カレーだけの世界
もはや日本人の国民食ともいえる「カレー」
ある調査によれば、日本人の9割はカレーが好きという結果も…
日本でのカレーの歴史は、1859年の横浜開港時にイギリスからもたらされ、始まったとのこと。
1886年:東京のフランス料理店「風月堂」で、初めて「外食カレー」が登場。
1903年:大阪の薬種問屋の今村弥から「カレー粉」が発売され、一般家庭でも食べられ始める。
1923年:エスビー食品の前身の日賀志屋が「国産カレー粉」を発売
1927年:銀座「中村屋」で日本初のインド式カレーが登場
1963年:ハウス食品が「バーモンドカレー」を発売
1968年:大塚食品から日本初のレトルト食品「ボンカレー」を発売
というのが、日本の近代「カレー史」の概要です。
(出典:豊橋創造大学「カレーに関する一考察」より)
その後、1980年代頃から、本場のインドカレーブームとなり、バターチキンやキーマカレー、ご飯のかわりになるナンといったものも、日本でもポピュラーになってきました。

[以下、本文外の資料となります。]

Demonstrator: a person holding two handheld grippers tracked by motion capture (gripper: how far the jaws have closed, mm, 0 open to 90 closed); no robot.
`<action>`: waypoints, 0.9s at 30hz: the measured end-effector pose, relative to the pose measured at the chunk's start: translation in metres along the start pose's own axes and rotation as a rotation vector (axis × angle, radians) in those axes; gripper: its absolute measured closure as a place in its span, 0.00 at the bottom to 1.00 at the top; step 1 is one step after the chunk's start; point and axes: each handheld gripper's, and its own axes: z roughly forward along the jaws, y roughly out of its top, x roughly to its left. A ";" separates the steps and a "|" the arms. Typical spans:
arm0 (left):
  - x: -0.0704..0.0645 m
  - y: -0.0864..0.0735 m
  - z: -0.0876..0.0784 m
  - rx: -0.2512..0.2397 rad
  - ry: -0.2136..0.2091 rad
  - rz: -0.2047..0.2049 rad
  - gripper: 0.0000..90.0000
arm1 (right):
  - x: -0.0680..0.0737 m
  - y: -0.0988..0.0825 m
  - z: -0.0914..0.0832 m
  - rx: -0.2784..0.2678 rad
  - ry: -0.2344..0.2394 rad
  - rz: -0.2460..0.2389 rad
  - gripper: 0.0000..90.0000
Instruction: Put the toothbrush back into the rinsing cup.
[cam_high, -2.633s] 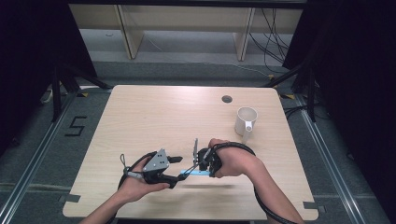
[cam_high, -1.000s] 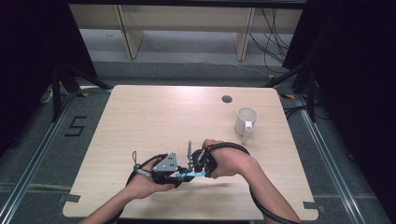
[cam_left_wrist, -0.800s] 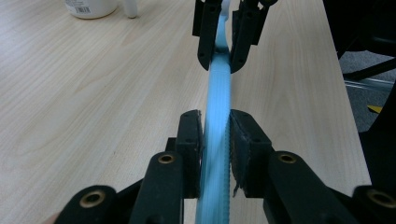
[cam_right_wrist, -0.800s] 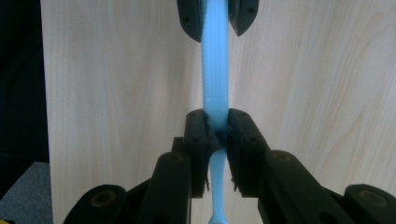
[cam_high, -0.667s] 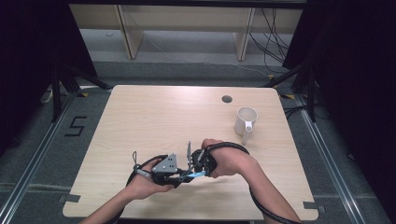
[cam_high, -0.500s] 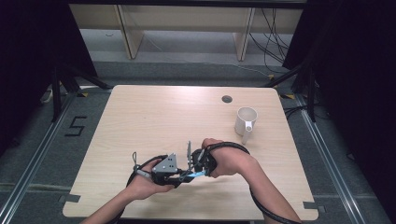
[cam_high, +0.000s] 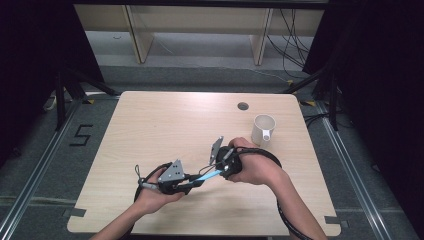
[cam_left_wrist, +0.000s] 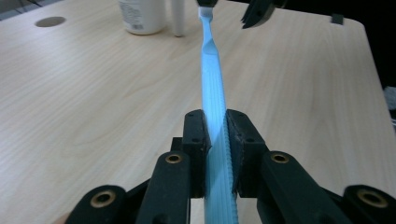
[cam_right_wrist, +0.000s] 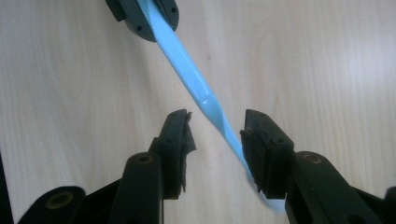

今では、インドカレーのお店も普通に至る所にあり、イタリアン、中華、フレンチといった外国料理の「一ジャンル」を確立しています。
大変、前置きが長くなりましたが…
そんな、誰からも愛されているカレー。
子どもの好きな食べ物ランキング第1位のカレー(ぐるなび調べ)ですが、
実際にインドに住んでいる日本人で好きな人は、半分もいない。
しかも、そのうちの約2割の人は絶対に食べたくない!と思っている。(私の肌感覚調べ)
私は、2011年から2013年の3年間、夫の仕事の関係で、インドのハリヤナ州グルガオン(現在はグルグラム)に住んでいました。
それ?どこ?…と思われるかと、思いますが…
インドの首都デリーから車で30分ぐらいのところにある街で、昔からある、ニューデリー、オールドデリーとは雰囲気が違い、日経・外資系企業が多く集まってきていて外国人も多く住み、多くの大型ショッピングセンターや高層マンションが立ち並ぶ最新の街です。(あくまでもインドクォリティーですが…今は、もっと良くなったそうです。)
夫の同じ会社の駐在員奥様たち、コンドミニアムの日本人駐在員の奥様たち、日本人会で知り合った奥様たち、と、しょっちゅう買い物やランチに出かけましたが、「カレー」を食べに行こうという人は、ほとんどいませんでした。
中には「カレーは食べれない!」と公言される方もいらっしゃいました。
「なぜ?こんなに美味しいのに…」「ホントのホントのインドカレーなのに…」と、残念に思うこともよくありました。
確かに日本のカレーとは違います。インドらしい「スパイス」が効いています。独特なスパイスのカレーもあります。ですが、限りなく日本人の口に合うカレー、日本のカレーに近いカレーも実は沢山あります。
なぜなら、インド料理は、ほぼ全ての料理が「カレー味」だからです。
そうなんです、インドの人は、朝、昼、晩、ほぼ全ての食事がカレー味なんです。
肉も野菜も魚もすべて…
同じアジアでも、タイやシンガポールのように、外食して簡単に、美味しい、日本食や他の国の料理を食べるということはなかなかできません。(基本、インドでは牛肉、豚肉は食べることはできません)
人は、「それしかない世界」にいると、どうしても「違う世界」を求めてしまうものなのかもしれません…
たとえそれが、自分にとって本当は受け入れることができたもの、だったとしても。
恋愛も同じようなものかもしれません。